The answer must reproduce the listing exactly, with every picture left out.

-- DATASET EXTRACT follows --

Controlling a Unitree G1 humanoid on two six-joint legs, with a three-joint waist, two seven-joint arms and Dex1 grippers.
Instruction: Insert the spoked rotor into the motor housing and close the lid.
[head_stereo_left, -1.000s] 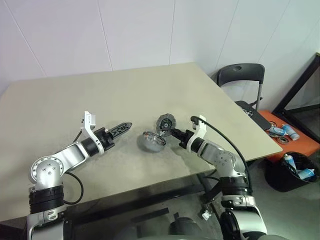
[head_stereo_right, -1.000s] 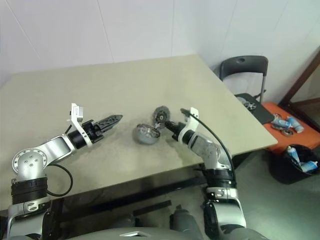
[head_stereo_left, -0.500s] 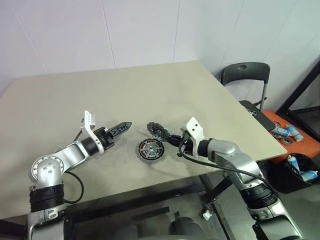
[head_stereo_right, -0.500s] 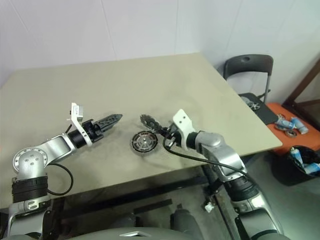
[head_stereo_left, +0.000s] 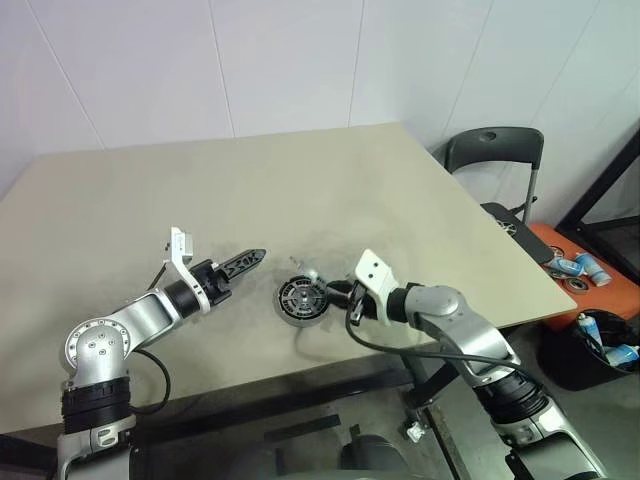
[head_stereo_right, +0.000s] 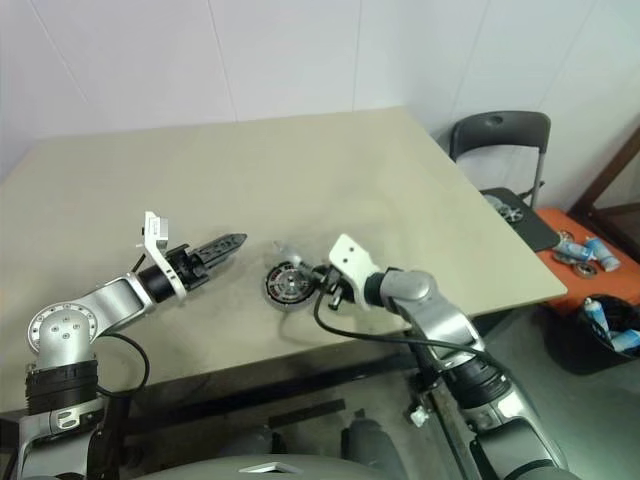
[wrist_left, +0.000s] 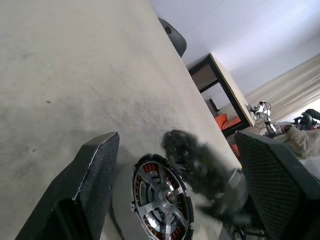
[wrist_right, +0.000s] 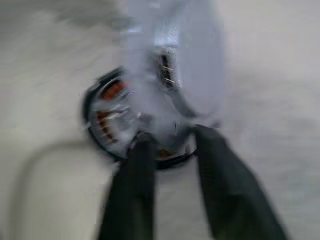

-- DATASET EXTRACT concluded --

*SOLUTION FOR THIS TASK*:
Controlling a Unitree G1 humanoid on two six-joint legs, with a three-joint waist, two seven-joint arms and Dex1 grippers.
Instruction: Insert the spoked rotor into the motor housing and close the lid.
[head_stereo_left, -1.000s] 
[head_stereo_right, -1.000s] 
[head_stereo_left, -0.500s] 
[head_stereo_right, -0.500s] 
[head_stereo_left, +0.000s] 
[head_stereo_right, +0.000s] 
[wrist_left, +0.000s] 
[wrist_right, +0.000s] 

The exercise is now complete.